I ran my usual set of benchmarks of libav compiled with the current gcc releases (hand-written assembly disabled). The results are in this spreadsheet: https://docs.google.com/spreadsheet/ccc?key=0AguHvNGaLXy9dHExeWZ1YWZ1c0s2Vnp...
First the good news, almost everything is faster with 4.6+ than with linaro-4.5.
The bad news is that some things have regressed since 4.6, even if not all the way back to 4.5 levels. A few especially problematic pieces stand out:
- The mp3 test performs 5-15% worse. This regression is (mostly) attributable to the ff_mpadsp_apply_window_fixed [1] function.
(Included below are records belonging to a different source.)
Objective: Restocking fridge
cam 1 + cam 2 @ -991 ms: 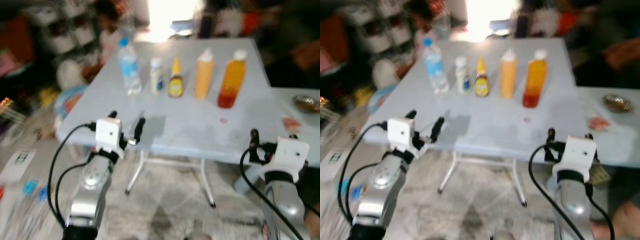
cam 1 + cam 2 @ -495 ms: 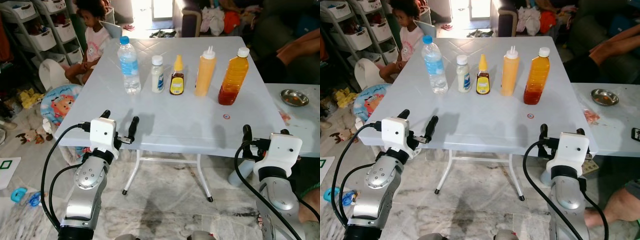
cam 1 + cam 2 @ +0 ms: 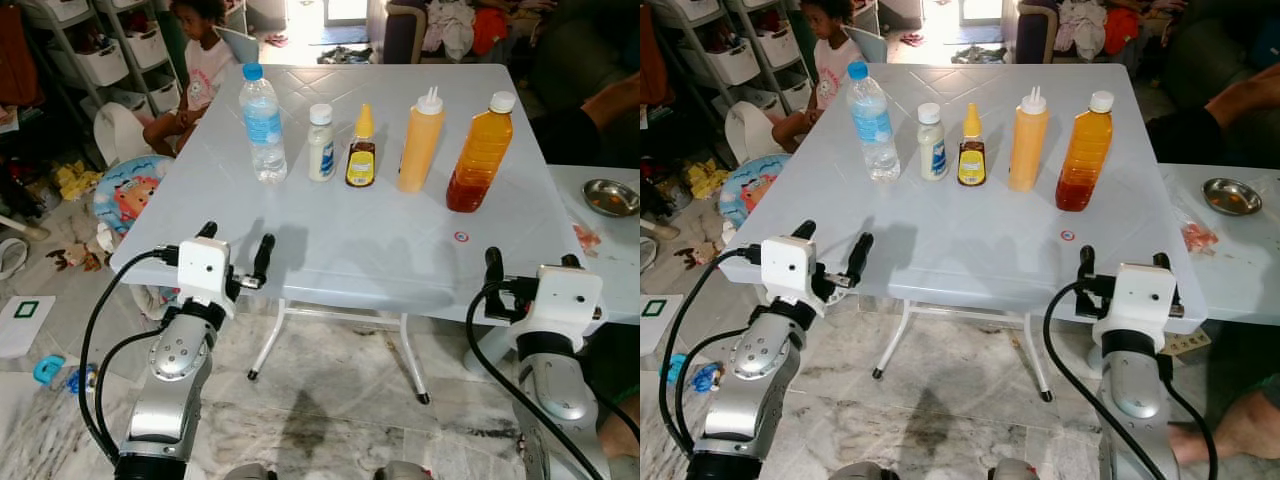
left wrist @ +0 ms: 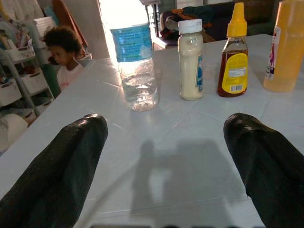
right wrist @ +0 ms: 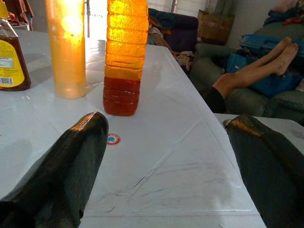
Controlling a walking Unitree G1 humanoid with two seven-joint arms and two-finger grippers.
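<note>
Five bottles stand in a row on the far half of a white folding table [image 3: 350,245]: a water bottle [image 3: 263,125], a small white bottle [image 3: 321,143], a honey bottle [image 3: 360,150], a yellow squeeze bottle [image 3: 420,140] and an orange oil bottle [image 3: 480,153]. My left gripper [image 3: 236,240] is open and hovers over the table's near left edge, pointing at the water bottle [image 4: 133,61] and white bottle [image 4: 191,59]. My right gripper [image 3: 530,262] is open at the near right edge, facing the oil bottle [image 5: 124,57]. Both hold nothing.
A child [image 3: 205,50] sits on the floor beyond the table's left corner, by storage shelves [image 3: 110,50] and a round play mat [image 3: 135,195]. A second table to the right carries a metal bowl [image 3: 608,195]. A person's legs [image 5: 251,71] rest on a sofa.
The view was blurred a second ago and is sharp now, and the whole picture has shifted slightly. The bottles and both grippers keep their places.
</note>
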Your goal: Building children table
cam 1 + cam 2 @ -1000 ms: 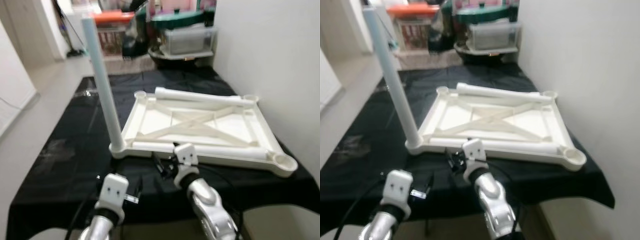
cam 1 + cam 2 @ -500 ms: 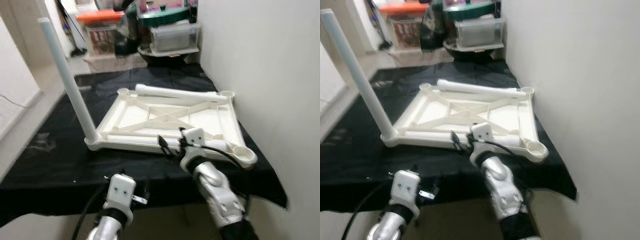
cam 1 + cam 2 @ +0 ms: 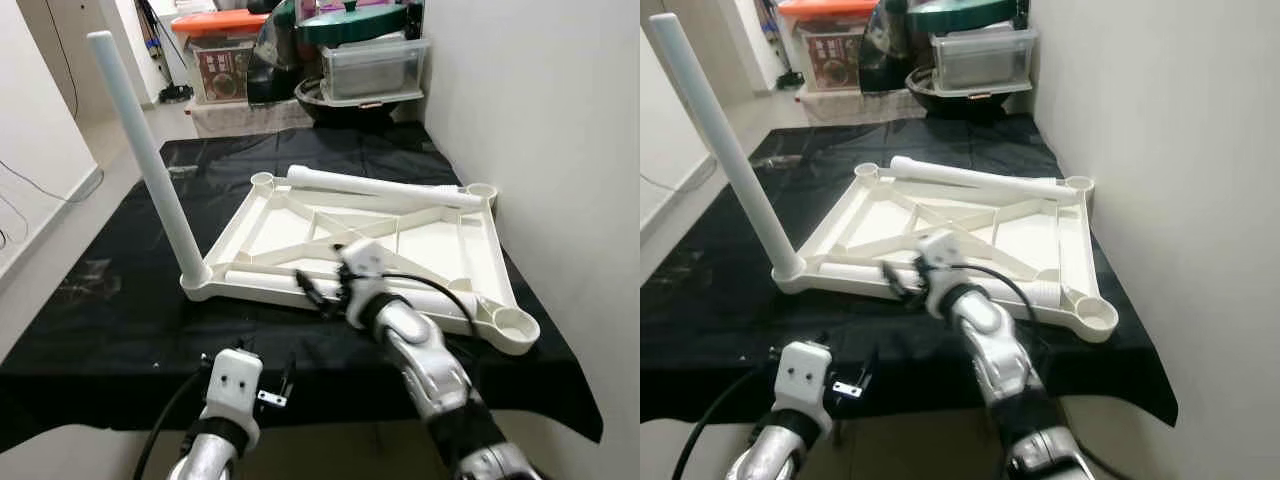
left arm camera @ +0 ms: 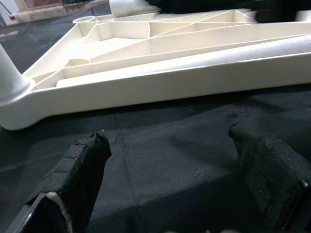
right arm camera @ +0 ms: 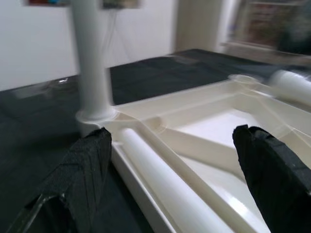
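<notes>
— How many pieces were on the black-covered table (image 3: 110, 320)?

— One white tabletop (image 3: 420, 240), lying upside down with its ribbed underside up, and three white legs. One upright leg (image 3: 150, 170) stood in the socket at the tabletop's near-left corner. One loose leg (image 3: 375, 187) lay along the tabletop's far edge, between the two far corner sockets. A near leg (image 3: 262, 281) lay inside the tabletop along its near edge.

— And the sockets?

— Four, one at each corner. The near-right socket (image 3: 517, 324) stood empty, close to the table's right edge by the wall.

— Where was the right gripper (image 3: 318, 296)?

— Over the tabletop's near edge, roughly at its middle. In the right wrist view its two black fingers (image 5: 85, 170) were spread wide apart, with the near leg running between them and the upright leg just beyond. It held nothing.

— The left gripper (image 3: 250, 378)?

— Low at the table's near edge, in front of the tabletop and apart from it. In the left wrist view its fingers (image 4: 80, 170) were also spread wide, above bare black cloth, with the tabletop's near rim lying across ahead of them.

— Anything else around?

— Storage boxes (image 3: 375, 62) and an orange-lidded bin (image 3: 220, 60) were stacked on the floor past the table's far edge.
</notes>
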You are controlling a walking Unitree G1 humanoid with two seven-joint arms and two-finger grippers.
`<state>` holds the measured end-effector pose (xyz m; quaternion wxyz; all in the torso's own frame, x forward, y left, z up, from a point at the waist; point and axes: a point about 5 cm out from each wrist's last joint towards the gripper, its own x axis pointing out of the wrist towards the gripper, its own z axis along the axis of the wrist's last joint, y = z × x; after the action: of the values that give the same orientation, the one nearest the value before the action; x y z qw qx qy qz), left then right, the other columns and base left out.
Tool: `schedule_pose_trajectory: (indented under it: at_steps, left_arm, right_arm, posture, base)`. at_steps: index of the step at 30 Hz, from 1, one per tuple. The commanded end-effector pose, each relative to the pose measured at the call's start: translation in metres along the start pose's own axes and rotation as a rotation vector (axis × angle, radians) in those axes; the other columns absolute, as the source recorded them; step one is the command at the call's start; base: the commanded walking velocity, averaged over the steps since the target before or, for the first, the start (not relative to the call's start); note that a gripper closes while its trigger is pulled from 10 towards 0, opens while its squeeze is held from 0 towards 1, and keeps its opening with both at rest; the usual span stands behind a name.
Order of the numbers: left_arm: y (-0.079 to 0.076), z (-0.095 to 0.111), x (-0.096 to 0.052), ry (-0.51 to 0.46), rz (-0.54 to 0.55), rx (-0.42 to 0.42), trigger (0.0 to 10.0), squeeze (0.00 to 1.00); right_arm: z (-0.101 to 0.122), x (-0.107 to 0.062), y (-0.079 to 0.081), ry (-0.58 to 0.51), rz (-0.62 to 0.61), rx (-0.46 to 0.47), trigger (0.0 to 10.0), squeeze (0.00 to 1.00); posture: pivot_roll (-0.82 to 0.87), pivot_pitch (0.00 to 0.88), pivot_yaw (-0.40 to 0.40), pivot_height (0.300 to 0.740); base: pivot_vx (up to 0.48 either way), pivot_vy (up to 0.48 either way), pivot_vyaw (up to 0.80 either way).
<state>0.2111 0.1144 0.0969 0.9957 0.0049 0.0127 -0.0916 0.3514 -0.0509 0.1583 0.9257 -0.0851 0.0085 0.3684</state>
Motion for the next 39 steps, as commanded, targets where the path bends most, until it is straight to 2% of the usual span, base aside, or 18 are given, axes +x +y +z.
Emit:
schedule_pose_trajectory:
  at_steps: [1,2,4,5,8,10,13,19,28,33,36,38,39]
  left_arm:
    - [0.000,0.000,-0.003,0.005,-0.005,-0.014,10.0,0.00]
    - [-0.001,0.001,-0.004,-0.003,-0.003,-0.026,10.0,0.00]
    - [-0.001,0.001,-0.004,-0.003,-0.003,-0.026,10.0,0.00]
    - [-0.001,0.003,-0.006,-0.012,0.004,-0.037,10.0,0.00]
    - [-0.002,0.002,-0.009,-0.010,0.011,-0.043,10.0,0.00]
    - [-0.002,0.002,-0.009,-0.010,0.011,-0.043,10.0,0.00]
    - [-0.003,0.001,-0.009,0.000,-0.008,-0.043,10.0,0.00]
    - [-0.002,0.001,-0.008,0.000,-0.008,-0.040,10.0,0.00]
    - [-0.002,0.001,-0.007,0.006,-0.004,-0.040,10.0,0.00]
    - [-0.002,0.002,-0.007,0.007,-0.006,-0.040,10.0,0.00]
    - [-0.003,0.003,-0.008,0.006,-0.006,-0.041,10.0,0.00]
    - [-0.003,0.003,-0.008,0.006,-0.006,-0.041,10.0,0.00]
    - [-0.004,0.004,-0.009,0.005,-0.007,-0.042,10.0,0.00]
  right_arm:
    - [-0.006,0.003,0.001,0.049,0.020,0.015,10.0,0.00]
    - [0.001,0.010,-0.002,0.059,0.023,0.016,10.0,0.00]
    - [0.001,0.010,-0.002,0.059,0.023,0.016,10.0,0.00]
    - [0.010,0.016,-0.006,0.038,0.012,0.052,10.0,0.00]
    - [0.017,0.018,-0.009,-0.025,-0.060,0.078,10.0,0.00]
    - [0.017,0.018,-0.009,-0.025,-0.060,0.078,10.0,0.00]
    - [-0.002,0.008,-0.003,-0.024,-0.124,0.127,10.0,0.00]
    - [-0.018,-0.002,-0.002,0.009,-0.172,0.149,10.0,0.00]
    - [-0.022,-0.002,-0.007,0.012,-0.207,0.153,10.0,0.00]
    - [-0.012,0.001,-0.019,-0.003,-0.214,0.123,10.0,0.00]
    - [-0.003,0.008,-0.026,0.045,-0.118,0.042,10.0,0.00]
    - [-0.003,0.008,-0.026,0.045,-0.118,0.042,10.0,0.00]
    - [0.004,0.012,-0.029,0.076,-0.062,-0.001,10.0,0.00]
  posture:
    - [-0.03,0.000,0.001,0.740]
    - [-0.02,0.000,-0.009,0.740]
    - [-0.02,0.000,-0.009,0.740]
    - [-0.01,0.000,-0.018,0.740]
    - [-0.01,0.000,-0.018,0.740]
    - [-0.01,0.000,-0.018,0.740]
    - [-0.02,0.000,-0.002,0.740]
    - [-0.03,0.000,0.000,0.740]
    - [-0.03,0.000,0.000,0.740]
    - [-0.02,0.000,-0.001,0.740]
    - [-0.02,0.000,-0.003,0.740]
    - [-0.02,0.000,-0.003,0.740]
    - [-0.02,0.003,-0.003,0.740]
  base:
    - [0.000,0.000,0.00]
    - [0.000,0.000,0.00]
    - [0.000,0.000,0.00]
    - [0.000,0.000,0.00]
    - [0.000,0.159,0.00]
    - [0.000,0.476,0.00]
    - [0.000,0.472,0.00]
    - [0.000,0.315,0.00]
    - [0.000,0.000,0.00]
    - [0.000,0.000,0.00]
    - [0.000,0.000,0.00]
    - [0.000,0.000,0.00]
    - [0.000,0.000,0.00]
We have looked at this one before.
- FLAC is 9% slower in upstream 4.7/4.8 compared to Linaro releases. Here flac_lpc_16_c [2] and flac_decorrelate_indep_c_16 [3] are mainly to blame.
- MPEG2/MPEG4 decoding is ~10% slower with vectorisation turned on. The culprit here is ff_simple_idct_8_c [4] function.
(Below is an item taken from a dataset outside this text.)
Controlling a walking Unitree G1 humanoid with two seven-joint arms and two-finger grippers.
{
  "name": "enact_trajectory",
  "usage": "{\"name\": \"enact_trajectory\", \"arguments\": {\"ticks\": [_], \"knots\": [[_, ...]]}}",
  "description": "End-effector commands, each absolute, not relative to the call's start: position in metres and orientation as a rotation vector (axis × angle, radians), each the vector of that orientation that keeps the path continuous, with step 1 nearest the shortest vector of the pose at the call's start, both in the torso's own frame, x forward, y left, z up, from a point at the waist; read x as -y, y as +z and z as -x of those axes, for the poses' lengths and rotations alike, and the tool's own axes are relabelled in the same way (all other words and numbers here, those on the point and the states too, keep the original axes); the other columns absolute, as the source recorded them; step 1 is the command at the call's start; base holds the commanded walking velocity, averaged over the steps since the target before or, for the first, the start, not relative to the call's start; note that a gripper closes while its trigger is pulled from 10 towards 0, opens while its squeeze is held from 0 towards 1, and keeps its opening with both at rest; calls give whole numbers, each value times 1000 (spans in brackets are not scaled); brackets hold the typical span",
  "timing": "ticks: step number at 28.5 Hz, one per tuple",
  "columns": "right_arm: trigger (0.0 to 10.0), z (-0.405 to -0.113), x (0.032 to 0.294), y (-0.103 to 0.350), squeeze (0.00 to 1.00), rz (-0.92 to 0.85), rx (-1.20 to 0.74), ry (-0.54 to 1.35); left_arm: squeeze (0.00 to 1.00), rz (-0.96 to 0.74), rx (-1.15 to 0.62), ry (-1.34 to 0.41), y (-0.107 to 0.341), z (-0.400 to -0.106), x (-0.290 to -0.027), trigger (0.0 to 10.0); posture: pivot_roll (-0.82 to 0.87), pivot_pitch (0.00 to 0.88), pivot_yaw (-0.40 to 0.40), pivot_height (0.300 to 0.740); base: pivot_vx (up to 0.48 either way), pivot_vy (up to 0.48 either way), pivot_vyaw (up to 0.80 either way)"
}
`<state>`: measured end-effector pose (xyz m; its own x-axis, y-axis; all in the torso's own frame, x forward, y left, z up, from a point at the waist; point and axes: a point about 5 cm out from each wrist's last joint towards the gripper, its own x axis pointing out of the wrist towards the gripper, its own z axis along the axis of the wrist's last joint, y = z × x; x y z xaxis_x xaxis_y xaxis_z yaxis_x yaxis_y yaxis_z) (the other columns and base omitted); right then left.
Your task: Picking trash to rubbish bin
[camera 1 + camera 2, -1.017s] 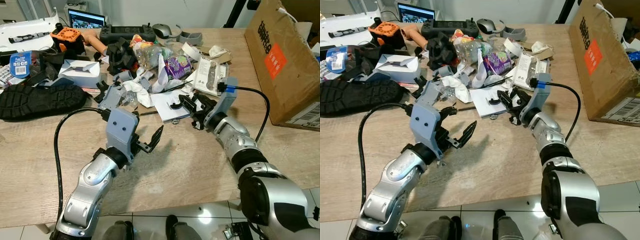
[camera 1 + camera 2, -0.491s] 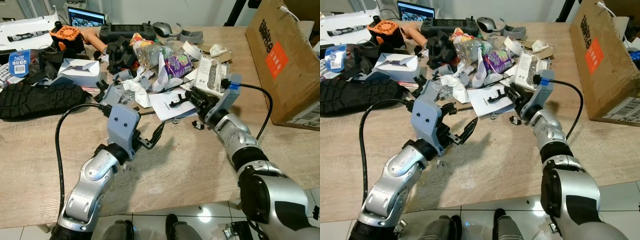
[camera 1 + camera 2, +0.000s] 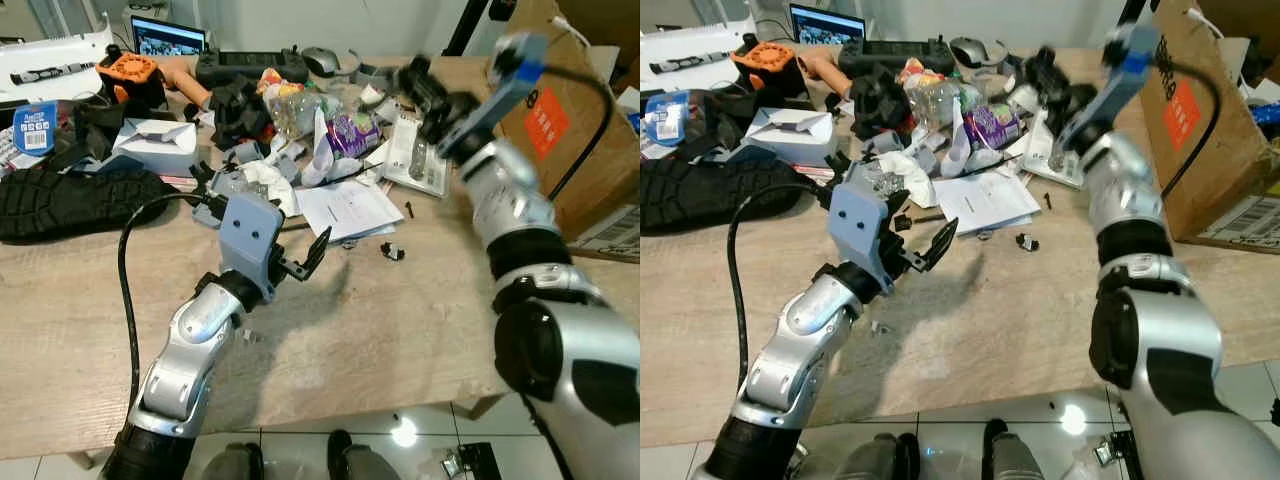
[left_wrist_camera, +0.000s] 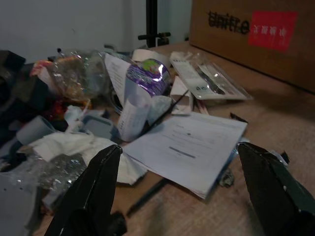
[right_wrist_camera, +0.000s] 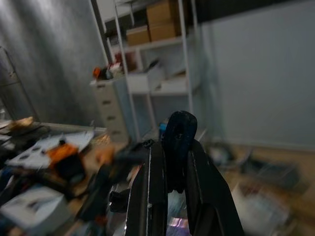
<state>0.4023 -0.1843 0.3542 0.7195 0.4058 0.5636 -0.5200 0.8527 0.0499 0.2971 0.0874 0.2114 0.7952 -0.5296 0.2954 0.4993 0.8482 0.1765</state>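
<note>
The right gripper (image 5: 177, 162) is raised above the far side of the pale wooden table (image 3: 400, 330), close beside the tall brown cardboard box with an orange label (image 3: 560, 120), and its two black fingers (image 5: 155, 187) are pinched tight on a small dark, rounded piece of trash (image 5: 178, 135) that looks like hard plastic. Judging by its size and by how the narrow pinch carries it, the piece is light and stiff, with a slightly glossy face that could slip, so a grip across its thin middle, as now, seems the safe one. The left gripper (image 3: 300, 262) hovers low over the table with its fingers spread wide and nothing between them, pointing toward the heap. That heap is a mix of textures: a flat white printed paper sheet (image 4: 189, 147) that is thin and limp and best taken by an edge, a crumpled white tissue (image 3: 268, 183) that is soft and would crush in a pinch, a shiny purple foil wrapper (image 4: 147, 76) that is crinkly and slick, and a clear plastic blister pack (image 3: 415, 150) that is springy. A small black scrap (image 3: 391, 251) lies alone on bare wood near the paper. A black ridged shoe sole (image 3: 70, 200) lies well apart on the robot's left, rubbery and heavier-looking.
</note>
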Motion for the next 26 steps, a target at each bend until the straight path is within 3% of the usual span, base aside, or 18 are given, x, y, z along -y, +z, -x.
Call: {"name": "enact_trajectory", "arguments": {"ticks": [1,5,6,7,10,11,14,15,18,26], "knots": [[0,-395,203,371,0,-129,648,443,0,-84,342,-560,208,-297,-83,10000,57,184,-66,740,0,0,0],[0,-391,227,374,0,-18,653,316,0,-82,344,-561,207,-298,-83,10000,46,202,-65,740,0,0,0],[3529,-386,250,373,0,9,656,200,0,-78,345,-562,206,-297,-82,10000,45,182,-65,740,0,0,0],[10000,-384,259,373,0,19,658,153,0,-78,345,-563,206,-296,-82,10000,45,182,-65,740,0,0,0],[10000,-370,300,374,0,84,663,-86,0,-78,345,-562,204,-297,-82,10000,43,186,-72,740,0,0,0],[10000,-370,300,374,0,84,663,-86,0,-78,345,-562,204,-297,-82,10000,43,186,-72,740,0,0,0],[10000,-348,343,374,0,93,683,-323,0,-71,343,-556,202,-295,-83,10000,27,169,-73,740,0,0,0],[10000,-348,343,374,0,93,683,-323,0,-71,343,-556,202,-295,-83,10000,27,169,-73,740,0,0,0],[10000,-325,379,371,0,95,691,-540,0,-67,346,-554,201,-295,-82,10000,27,189,-82,740,0,0,0],[10000,-291,419,358,0,8,751,-825,0,-68,349,-548,200,-295,-83,10000,28,172,-80,740,0,0,0]]}}
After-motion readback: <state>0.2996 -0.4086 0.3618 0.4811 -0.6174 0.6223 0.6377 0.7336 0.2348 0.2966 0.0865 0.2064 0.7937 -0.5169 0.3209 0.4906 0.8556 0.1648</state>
- H.264 and DTS seem 1-2% slower, although this could be just noise.
- Code size has increased by ~10% in all post-4.6 releases.
In all cases, compiled with -O3 -mcpu=cortex-a9. The vectorised builds all use -fvect-cost-model. Without this flag the results are much worse.
[1] http://git.libav.org/?p=libav.git%3Ba=blob%3Bf=libavcodec/mpegaudiodsp_templ... [2] http://git.libav.org/?p=libav.git%3Ba=blob%3Bf=libavcodec/flacdsp.c%3Bh=a2e3... [3] http://git.libav.org/?p=libav.git%3Ba=blob%3Bf=libavcodec/flacdsp_template.c... [4] http://git.libav.org/?p=libav.git%3Ba=blob%3Bf=libavcodec/simple_idct_templa...